The Pattern Behind the Ranking
Look at the table again and a rule emerges: soil and greens first, infrastructure second, animals and trees last. The high-ROI projects share three traits — low startup cost, yield in the first season, and outputs you already buy weekly. The low-ROI-timing projects (chickens, trees, cellar) are still worth doing; they're just terrible first projects because they cost the most exactly when your skills are worth the least.
If you'd rather follow one integrated plan than assemble ten projects from scattered internet plans, that's the gap books in this niche try to fill. The one we've found most substantive is The Self-Sufficient Backyard by Ron and Johanna Melchiore — two authors with about 40 years of documented off-grid experience and 75+ projects covering most of this list in build-level detail. We analyzed it at length in our full review; it's genuinely good, though the marketing oversells it.
Check the Current Price of The Self-Sufficient BackyardFAQ
What is the best first project for a self-sufficient backyard? A compost system. It costs close to nothing, pays back in the first season by replacing bagged compost and fertilizer, and improves every project you build after it. If you want food on the table faster, pair it with a kitchen herb bed the same weekend.
How much does it cost to start a self-sufficient backyard? Based on our estimates above, the first four projects — compost, herbs, one raised bed, and basic fermentation gear — total roughly $210–410 and can return $425–750 a year at mid-2026 grocery prices. The full ten-project list runs about $900–1,900 spread over two to three years.
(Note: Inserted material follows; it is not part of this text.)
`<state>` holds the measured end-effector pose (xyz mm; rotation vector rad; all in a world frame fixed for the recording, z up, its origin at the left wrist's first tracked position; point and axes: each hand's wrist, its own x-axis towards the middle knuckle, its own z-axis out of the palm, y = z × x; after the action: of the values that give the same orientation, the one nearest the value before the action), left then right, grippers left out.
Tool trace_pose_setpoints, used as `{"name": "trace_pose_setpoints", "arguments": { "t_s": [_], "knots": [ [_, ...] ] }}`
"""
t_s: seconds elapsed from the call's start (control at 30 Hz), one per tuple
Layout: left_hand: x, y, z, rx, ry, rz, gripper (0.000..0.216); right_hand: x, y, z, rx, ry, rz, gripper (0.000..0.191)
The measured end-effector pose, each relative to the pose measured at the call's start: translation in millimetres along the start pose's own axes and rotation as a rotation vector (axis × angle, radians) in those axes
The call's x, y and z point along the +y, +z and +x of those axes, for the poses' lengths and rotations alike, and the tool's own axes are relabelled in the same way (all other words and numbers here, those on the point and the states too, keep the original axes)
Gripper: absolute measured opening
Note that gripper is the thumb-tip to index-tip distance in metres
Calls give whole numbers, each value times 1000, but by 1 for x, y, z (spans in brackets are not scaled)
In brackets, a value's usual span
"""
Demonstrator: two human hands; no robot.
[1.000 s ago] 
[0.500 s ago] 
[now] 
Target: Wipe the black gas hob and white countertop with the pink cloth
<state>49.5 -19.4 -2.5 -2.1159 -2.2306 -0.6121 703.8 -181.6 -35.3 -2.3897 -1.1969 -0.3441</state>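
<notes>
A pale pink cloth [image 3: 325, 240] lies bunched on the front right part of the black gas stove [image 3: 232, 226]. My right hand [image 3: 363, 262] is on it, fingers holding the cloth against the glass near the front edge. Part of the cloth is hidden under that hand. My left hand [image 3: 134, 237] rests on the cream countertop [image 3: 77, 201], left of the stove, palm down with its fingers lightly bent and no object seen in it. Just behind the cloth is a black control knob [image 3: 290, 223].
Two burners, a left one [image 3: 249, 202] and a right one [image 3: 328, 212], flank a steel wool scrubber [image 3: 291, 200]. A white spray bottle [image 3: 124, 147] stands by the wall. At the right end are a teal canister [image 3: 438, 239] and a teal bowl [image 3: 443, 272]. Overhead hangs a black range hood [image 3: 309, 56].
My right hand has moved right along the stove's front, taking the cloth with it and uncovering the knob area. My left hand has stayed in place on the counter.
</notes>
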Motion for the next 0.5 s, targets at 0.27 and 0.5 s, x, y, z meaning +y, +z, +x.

Should beginners start with chickens? Usually not first. Once you account for coop costs and monthly feed, a small flock's net savings are modest, and the daily commitment is real. Chickens earn their place in most backyards eventually — start them after your compost and garden systems exist, so their manure and pest control multiply what's already working.
Can you actually save money with a backyard garden? Yes, if you grow the right things. Herbs and salad greens replace the most expensive items you buy weekly and can each pay back their startup cost within a season. Staples like potatoes or corn save far less per square foot, because those are exactly what industrial agriculture is best at producing cheaply.